According to the composition of Subpop 1, Subpop 4, and mixed Subpop, the foreign accessions accounted for a large proportion in the three subpopulations, with a total of 57, 113, and 99 accessions, respectively. From the composition of Subpop 2 and Subpop 3, the accessions from the winter sowing and spring sowing areas in China accounted for a large proportion, with 74 and 67 accessions, respectively. The data indicates that there was a certain degree of correlation between the subpopulations inferred by population structure analysis and the geographical origin and ecological type of the faba bean accessions. Among them, the spring and winter accessions in China generally showed separation. Including accessions of different geographical origins within the same subpopulation indicated gene flow or introgression among the different accessions.
3.3. Clustering Analysis
The cluster analysis results showed that 410 faba bean accessions could also be divided into four groups: groups 1, 2, 3, and 4 (Figure 2, Table 3).
According to the population structure analysis, when a faba bean accession had the highest Q value in a specific subpopulation, it was added to that subpopulation on the basis of the probability Q value of each accession derived from a specific subpopulation. We found that the cluster analysis results based on the NJ method and population structure analysis were the same, with the classification results of faba bean accessions being closely related to their growth habit, geographical origin, and ecological distributions.

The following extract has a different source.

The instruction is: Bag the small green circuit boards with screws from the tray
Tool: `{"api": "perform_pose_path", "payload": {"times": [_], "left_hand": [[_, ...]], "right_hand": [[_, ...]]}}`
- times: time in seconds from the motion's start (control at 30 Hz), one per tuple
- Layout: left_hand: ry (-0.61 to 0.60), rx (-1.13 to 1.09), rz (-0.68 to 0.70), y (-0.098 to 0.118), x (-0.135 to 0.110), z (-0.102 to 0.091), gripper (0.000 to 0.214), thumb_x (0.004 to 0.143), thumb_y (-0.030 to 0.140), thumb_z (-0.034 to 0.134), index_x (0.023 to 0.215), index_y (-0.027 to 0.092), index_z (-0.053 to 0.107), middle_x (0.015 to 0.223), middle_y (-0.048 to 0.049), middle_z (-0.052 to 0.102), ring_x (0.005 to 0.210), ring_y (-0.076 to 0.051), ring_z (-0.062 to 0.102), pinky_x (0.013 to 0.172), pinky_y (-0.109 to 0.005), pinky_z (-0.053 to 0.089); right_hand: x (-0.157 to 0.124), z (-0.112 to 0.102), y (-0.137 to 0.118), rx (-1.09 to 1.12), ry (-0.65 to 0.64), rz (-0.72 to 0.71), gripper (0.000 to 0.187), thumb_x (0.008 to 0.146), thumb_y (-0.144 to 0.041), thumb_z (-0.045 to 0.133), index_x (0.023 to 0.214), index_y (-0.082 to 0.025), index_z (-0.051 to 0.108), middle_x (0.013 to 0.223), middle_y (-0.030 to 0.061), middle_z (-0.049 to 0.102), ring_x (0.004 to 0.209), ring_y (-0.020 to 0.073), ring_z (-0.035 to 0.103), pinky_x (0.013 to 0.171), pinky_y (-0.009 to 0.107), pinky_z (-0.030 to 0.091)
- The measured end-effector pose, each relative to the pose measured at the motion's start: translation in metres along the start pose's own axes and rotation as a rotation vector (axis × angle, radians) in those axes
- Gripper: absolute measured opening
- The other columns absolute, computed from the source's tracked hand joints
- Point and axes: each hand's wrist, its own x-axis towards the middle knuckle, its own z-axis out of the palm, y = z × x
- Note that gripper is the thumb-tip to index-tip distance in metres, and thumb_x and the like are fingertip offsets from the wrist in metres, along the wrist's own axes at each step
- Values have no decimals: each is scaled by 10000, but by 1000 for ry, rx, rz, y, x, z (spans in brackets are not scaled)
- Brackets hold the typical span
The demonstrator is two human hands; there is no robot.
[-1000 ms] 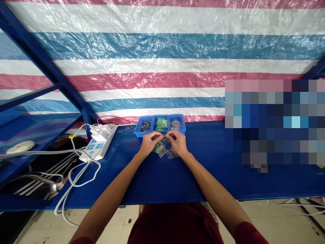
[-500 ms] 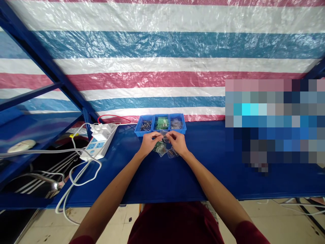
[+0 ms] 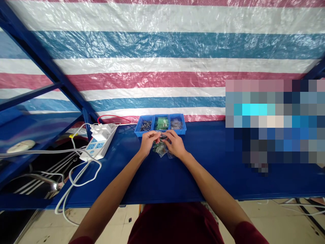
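My left hand (image 3: 148, 141) and my right hand (image 3: 174, 143) meet over a small pile of clear plastic bags (image 3: 160, 148) on the blue table (image 3: 157, 176). Both hands pinch one small clear bag (image 3: 162, 137) between their fingertips, just above the pile. Some bags in the pile hold green parts. Directly behind my hands stands a blue three-compartment tray (image 3: 160, 124), with metal pins on the left, green parts in the middle and clear bags on the right.
A white power strip (image 3: 99, 144) with plugs and white cables lies at the table's left, and a red wire runs behind it. Blue shelf beams rise at the left. A striped tarp hangs behind the table. A blurred patch covers the right side.
My hands have drawn closer together over the pile. The right hand slid left and slightly down; the small bag is now nearly hidden between the fingertips.
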Motion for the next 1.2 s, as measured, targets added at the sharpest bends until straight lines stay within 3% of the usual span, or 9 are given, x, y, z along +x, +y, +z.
{"api": "perform_pose_path", "payload": {"times": [0.1, 0.2, 0.27, 0.37, 0.47, 0.67, 0.87, 1.07, 1.2], "left_hand": [[-31, 21, -32, 0, 0, 1, 367, 787, 475, 638, 616, 155, 578, 477, 24, 494, 434, -95, 446, 448, -234, 354], [113, 153, 56, 0, 1, -1, 358, 808, 486, 612, 652, 166, 570, 507, 27, 498, 471, -97, 470, 466, -223, 361], [156, 217, 126, -1, 2, -4, 317, 804, 491, 610, 813, 175, 623, 683, -11, 621, 641, -137, 584, 542, -222, 421], [18, 253, 159, -4, 5, -7, 383, 800, 502, 603, 992, 174, 653, 954, -72, 689, 888, -204, 639, 695, -260, 486], [-37, 295, 161, -9, 5, -7, 354, 780, 503, 625, 828, 158, 686, 840, -66, 702, 802, -209, 645, 714, -289, 497], [51, 296, 181, -8, 2, -5, 332, 773, 479, 641, 685, 159, 641, 635, -7, 627, 603, -143, 570, 601, -251, 468], [-20, 150, 90, 0, 3, -2, 376, 769, 510, 631, 653, 154, 610, 596, -8, 591, 551, -123, 521, 565, -254, 456], [-46, 94, 60, -2, 3, -1, 369, 779, 499, 631, 646, 156, 608, 593, -9, 583, 547, -123, 524, 559, -261, 460], [-9, 99, 59, -4, 3, 0, 336, 777, 492, 639, 848, 164, 627, 701, -16, 620, 629, -142, 577, 524, -234, 454]], "right_hand": [[2, -1, 0, -23, 87, 22, 263, 944, -299, 422, 1005, -209, 663, 1044, 87, 613, 948, 176, 597, 839, 281, 485], [4, -4, 0, 10, 126, 54, 269, 949, -298, 402, 924, -200, 652, 981, 83, 637, 917, 173, 600, 831, 275, 477], [5, -5, -1, 49, 120, 101, 251, 939, -291, 407, 917, -199, 640, 934, 72, 653, 866, 172, 609, 798, 276, 483], [6, -6, -3, 114, 118, 180, 238, 919, -305, 423, 907, -195, 634, 855, 54, 666, 774, 170, 619, 732, 276, 490], [6, -6, -4, 176, 131, 204, 240, 905, -333, 444, 881, -191, 635, 804, 41, 667, 718, 163, 618, 692, 269, 488], [6, -7, -6, 254, 126, 209, 247, 888, -339, 470, 997, -192, 635, 807, 31, 664, 655, 150, 600, 647, 266, 493], [4, -9, -6, 185, 58, 103, 399, 858, -179, 438, 1231, -234, 567, 1061, 64, 624, 740, 144, 599, 691, 279, 519], [3, -5, -2, 101, 58, 66, 283, 895, -243, 473, 1124, -243, 640, 1089, 66, 609, 814, 153, 599, 780, 287, 510], [4, -5, -2, 118, 116, 63, 234, 917, -307, 475, 982, -211, 678, 977, 69, 634, 854, 165, 599, 773, 272, 496]]}}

We divided the 410 faba bean accessions into nine groups, namely, Africa (Mediterranean coastal countries of Algeria, Egypt, Tunisia, Sudan, and Morocco), Ethiopia, Spain, Asia (Mediterranean coastal countries of Lebanon, Cyprus, Syria, Jordan, and Turkey), East and South Asia (spring sowing area of China, winter sowing area of China, Japan, Nepal, India), Iranian Plateaus (Afghanistan, Iran), Mesopotamia plain (Iraq), Europe (Britain, Holland, France, Bulgaria, Greece, Poland, Hungary, Germany, and Russia), and America (Canada, USA, and Uruguay), on the basis of the possible distribution route and geographical origin of the faba bean. We constructed the phylogenetic tree on the basis of the shared allele genetic distance by the NJ method with a bootstrap value of 100. The results showed that the nine faba bean populations could be divided into three groups. Group A mainly comprised African accessions, namely, Africa (Mediterranean coastal countries), Ethiopia, and Spain; Group B comprised all Asian accessions, namely, East and South Asia, Asia (Mediterranean coastal countries), Iranian Plateaus, and the Mesopotamia plain; Group C comprised Europe and America accessions (Figure 3).

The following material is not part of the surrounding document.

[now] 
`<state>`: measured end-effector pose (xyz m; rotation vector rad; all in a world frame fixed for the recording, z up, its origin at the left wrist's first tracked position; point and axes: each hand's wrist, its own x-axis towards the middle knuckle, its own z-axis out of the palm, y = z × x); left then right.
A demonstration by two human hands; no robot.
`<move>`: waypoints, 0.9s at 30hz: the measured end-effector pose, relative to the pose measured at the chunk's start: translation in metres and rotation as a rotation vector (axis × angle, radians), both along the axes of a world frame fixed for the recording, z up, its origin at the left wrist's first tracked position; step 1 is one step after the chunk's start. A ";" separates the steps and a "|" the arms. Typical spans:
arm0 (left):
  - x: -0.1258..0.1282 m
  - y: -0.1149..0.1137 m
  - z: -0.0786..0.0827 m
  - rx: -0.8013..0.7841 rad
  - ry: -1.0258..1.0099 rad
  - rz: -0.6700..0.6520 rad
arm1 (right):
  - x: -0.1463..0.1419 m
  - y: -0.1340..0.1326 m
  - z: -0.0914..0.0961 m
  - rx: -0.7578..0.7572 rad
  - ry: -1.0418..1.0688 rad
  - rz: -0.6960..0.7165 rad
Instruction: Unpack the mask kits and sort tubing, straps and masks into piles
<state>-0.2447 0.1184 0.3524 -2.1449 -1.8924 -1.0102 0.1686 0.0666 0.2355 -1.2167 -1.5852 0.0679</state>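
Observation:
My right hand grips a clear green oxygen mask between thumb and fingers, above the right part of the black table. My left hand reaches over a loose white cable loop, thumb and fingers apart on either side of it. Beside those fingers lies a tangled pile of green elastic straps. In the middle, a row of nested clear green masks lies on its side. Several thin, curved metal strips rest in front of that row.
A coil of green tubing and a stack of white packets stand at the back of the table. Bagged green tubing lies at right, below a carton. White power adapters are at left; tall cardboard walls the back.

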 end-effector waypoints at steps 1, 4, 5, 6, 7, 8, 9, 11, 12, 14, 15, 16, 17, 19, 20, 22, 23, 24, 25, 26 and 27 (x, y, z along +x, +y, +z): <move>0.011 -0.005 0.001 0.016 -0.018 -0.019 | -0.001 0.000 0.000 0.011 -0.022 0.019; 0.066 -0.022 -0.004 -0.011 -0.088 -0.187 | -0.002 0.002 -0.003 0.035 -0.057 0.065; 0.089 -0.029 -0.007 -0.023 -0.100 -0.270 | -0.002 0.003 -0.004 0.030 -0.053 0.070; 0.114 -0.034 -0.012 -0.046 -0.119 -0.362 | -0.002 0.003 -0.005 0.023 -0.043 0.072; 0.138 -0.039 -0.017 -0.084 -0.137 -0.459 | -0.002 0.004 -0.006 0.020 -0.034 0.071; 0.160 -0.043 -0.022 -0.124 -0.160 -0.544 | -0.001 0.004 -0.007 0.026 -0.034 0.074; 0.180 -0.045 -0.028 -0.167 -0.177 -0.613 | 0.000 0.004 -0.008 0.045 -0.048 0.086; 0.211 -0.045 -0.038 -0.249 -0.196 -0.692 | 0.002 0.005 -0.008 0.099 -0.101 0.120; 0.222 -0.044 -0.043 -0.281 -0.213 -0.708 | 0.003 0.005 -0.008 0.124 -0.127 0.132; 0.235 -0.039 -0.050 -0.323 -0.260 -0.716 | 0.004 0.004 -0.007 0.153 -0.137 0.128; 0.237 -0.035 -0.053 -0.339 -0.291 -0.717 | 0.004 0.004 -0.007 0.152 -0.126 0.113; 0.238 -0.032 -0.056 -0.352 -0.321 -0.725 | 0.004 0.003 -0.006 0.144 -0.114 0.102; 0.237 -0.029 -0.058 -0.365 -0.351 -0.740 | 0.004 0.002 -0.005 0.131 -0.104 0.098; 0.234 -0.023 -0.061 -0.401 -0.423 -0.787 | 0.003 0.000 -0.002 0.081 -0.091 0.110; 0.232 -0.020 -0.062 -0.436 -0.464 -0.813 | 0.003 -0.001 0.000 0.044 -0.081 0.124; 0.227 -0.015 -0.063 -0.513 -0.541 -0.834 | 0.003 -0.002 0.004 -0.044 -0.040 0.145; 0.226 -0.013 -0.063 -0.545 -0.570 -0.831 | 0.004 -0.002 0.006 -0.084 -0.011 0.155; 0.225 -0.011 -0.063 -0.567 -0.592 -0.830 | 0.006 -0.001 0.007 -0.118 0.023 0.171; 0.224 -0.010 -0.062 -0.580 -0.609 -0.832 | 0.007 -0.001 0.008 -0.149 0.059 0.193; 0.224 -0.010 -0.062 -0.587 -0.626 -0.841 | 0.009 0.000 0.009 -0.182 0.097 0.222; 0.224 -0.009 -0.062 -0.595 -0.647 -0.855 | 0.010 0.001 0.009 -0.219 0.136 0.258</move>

In Group A, Africa (Mediterranean coastal countries) and Spain had the smallest genetic distance (0.1397), followed by Africa (Mediterranean coastal countries) and Ethiopia (0.1690), while Ethiopia and Spain had the largest genetic distance (0.1895).
In Group B, Asia (Mediterranean coastal countries) and the Mesopotamia plain had the smallest genetic distance (0.0941), followed by Asia (Mediterranean coastal countries) and East and South Asia (0.1135), Asia (Mediterranean coastal countries) and Iranian Plateaus (0.1285), East and South Asia and Mesopotamia plain (0.1351), Iranian Plateaus and Mesopotamia plain (0.1432), followed by Iranian Plateaus and East and South Asia, which had the largest genetic distance (0.1514).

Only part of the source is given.